The design of the database on the network is immutable and therefore protected from unauthorized access. After adding a transaction to the network, it can no longer be changed.

  • Usability

DLT has a high usability, so that users can realize their own application goals efficiently, efficiently and according to their needs.

At the same time, DLT is scalable. In other words, the system is capable of constantly processing a growing volume of transactions.

DLT: public, private, permitted and unauthorized

The various characteristics of DLT consist of:

  • Permitted and Unresolved DLT

The difference between authorized and unauthorized distributed ledgers lies in the restrictions on participation and distribution of roles in the network.

Unauthorized DLT applications are open to everyone, there are no restrictions.

An example is the Bitcoin blockchain network. Access to permitted DLT applications, on the other hand, is regulated. Members of authorized ledgers usually have to register and meet certain requirements to access the network. An example of this is the leading financial DLT Corda from R3.

They are assigned different roles. The group of participants can be open or limited. This, in turn, describes the characteristics of public and private DLTs.

The difference between permitted and unresolved DLTs affects the choice of a consensus mechanism. Unauthorized ledgers primarily use proof-of-work mechanisms. On the other hand, in the case of authorized e-books, a Proof-of-Stake consensus mechanism is used.

  • Public and Private DLT

There are no access restrictions in public DLT applications, and any participant who wants to join can do so. In this case, one piece of software is needed that interacts with the network. Network participants can directly control transactions themselves. Examples of public blockchains are Bitcoin and Ethereum.

Private blockchains are available only to a predetermined, limited group of participants.

Transactions are controlled not directly by the participants, but indirectly through an intermediary. This intermediary also serves as the central legitimation body that controls the entire system. Thus, the intermediary acts as the organizer, operator and operator of the private blockchain platform.

Possible applications of DLT

A significant advantage of DLT in practice is the elimination of intermediaries.
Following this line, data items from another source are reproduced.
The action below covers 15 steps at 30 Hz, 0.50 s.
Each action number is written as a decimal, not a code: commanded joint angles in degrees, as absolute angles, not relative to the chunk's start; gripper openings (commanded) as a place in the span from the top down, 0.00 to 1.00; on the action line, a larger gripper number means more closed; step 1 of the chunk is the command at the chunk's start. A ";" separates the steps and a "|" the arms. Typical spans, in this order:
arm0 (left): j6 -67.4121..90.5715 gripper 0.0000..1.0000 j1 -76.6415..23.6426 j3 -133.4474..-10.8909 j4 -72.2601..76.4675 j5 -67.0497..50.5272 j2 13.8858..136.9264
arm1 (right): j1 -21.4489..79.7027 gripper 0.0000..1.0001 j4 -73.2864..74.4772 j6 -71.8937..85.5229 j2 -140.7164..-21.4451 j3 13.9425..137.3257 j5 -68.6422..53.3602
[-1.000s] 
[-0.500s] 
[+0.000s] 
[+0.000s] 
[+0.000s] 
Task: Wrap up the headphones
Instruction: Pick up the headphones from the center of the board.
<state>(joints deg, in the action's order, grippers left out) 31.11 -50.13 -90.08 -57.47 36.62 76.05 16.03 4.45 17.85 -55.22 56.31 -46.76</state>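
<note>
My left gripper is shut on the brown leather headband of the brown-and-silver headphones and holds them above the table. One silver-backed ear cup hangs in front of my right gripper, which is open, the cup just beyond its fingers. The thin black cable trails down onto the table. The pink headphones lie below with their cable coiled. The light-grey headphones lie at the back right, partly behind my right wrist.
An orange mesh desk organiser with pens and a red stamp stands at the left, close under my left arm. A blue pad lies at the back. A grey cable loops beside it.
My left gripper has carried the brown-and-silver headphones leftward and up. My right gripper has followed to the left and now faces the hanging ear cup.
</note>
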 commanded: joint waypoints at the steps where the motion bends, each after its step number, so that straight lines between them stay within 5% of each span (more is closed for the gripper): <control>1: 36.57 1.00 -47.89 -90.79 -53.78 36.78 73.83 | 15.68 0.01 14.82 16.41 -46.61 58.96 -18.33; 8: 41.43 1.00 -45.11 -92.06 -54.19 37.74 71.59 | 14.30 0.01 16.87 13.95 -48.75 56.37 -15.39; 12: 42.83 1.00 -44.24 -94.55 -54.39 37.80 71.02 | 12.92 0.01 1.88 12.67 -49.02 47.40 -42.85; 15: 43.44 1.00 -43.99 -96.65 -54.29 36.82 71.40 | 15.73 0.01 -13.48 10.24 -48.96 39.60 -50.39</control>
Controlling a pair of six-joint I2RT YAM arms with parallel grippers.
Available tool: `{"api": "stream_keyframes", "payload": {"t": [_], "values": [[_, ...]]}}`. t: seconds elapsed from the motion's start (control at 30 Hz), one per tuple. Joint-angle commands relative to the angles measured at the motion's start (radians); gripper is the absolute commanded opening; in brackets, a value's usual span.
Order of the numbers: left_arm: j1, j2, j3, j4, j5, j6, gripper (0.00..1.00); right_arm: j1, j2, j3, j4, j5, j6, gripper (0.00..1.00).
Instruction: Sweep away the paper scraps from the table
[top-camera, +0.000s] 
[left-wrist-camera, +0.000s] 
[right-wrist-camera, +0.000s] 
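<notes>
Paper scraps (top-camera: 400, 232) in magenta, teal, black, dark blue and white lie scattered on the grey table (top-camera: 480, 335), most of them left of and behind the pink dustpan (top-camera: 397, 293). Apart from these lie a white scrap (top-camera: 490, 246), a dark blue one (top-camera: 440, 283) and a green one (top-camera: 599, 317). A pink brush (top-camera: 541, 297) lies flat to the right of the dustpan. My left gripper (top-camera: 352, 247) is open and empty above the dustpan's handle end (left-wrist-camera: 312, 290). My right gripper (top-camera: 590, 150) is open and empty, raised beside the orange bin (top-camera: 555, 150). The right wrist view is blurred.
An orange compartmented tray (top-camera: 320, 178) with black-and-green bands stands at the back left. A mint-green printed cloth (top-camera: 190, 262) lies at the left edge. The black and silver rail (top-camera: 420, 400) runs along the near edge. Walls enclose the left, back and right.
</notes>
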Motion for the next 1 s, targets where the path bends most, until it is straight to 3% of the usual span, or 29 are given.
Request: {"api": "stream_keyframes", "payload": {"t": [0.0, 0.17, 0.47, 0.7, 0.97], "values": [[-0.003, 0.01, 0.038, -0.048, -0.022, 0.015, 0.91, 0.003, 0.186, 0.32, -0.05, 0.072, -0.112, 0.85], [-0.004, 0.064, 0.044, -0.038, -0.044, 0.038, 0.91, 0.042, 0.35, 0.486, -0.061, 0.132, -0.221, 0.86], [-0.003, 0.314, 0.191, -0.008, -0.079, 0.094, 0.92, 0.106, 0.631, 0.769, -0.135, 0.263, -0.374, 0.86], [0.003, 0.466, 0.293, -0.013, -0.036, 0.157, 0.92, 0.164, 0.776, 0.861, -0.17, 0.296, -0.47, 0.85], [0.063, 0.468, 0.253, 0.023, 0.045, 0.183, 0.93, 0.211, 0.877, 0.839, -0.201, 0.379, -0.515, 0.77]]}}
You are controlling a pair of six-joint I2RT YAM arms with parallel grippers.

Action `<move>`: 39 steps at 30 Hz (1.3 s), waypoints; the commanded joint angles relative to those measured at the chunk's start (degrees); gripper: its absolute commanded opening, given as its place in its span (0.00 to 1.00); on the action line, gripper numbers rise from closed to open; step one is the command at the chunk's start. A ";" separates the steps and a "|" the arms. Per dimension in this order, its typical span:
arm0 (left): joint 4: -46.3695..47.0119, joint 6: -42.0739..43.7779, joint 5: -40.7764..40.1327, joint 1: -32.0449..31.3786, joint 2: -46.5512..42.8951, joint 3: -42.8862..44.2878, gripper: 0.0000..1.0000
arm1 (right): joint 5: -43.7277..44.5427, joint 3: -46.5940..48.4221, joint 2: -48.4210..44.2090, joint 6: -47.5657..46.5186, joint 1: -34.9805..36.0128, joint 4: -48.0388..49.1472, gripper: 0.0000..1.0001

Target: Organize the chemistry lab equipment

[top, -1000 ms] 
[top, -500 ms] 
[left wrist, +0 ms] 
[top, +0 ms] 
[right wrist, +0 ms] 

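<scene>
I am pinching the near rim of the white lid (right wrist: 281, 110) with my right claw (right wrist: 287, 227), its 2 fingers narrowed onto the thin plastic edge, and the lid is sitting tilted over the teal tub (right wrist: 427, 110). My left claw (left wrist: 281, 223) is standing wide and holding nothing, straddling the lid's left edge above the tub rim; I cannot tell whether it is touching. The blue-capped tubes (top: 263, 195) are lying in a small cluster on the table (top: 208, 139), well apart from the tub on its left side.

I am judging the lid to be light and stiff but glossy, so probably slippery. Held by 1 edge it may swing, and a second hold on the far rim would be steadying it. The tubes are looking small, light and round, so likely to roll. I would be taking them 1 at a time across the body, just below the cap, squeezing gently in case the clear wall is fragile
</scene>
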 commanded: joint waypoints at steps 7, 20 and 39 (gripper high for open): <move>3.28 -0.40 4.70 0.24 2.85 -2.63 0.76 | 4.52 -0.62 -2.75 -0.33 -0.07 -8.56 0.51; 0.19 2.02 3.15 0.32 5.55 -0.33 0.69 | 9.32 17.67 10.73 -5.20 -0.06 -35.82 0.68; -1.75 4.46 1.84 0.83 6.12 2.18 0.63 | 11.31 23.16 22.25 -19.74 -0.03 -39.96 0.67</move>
The integrity of data and processes is ensured by a decentralized network. Thus, arbitrary use of digital content is prevented.

The application is obvious where a direct transaction between network participants should be possible and desirable without dependence on a third party. At the same time, such use cases are interesting in which the immutability of data is essential.

Specific usage examples may be as follows:

  • In the financial sector, financial service providers often face the challenge of effectively developing audit processes. Such time-consuming processes can be made more efficient with DLT.
  • Within international or global supply chains, DLT can offer the opportunity to make the supply chain transparent and traceable. Important information can be stored in the blockchain automatically and protected from unauthorized access.
  • In the public sector, DLT offers the ability to automatically verify and store the validity of certain documents. This allows two independent parties to view the current status of the document at the same time.
  • Additional opportunities for general use or advantages in application are due to the fact that DLT guarantees a neutral platform, provides digital identifiers and, therefore, can store digital documents in a tamper-proof form. Documentation of information is also possible in a form protected from forgery. In general, it can be imagined that services can be provided without a service provider or intermediary.


DLT is a promising innovation, mainly used in cryptocurrencies today. Its potential applications in the financial industry, open science, healthcare and logistics are simply enormous. Although, it is still unclear what other application scenarios will appear in the future.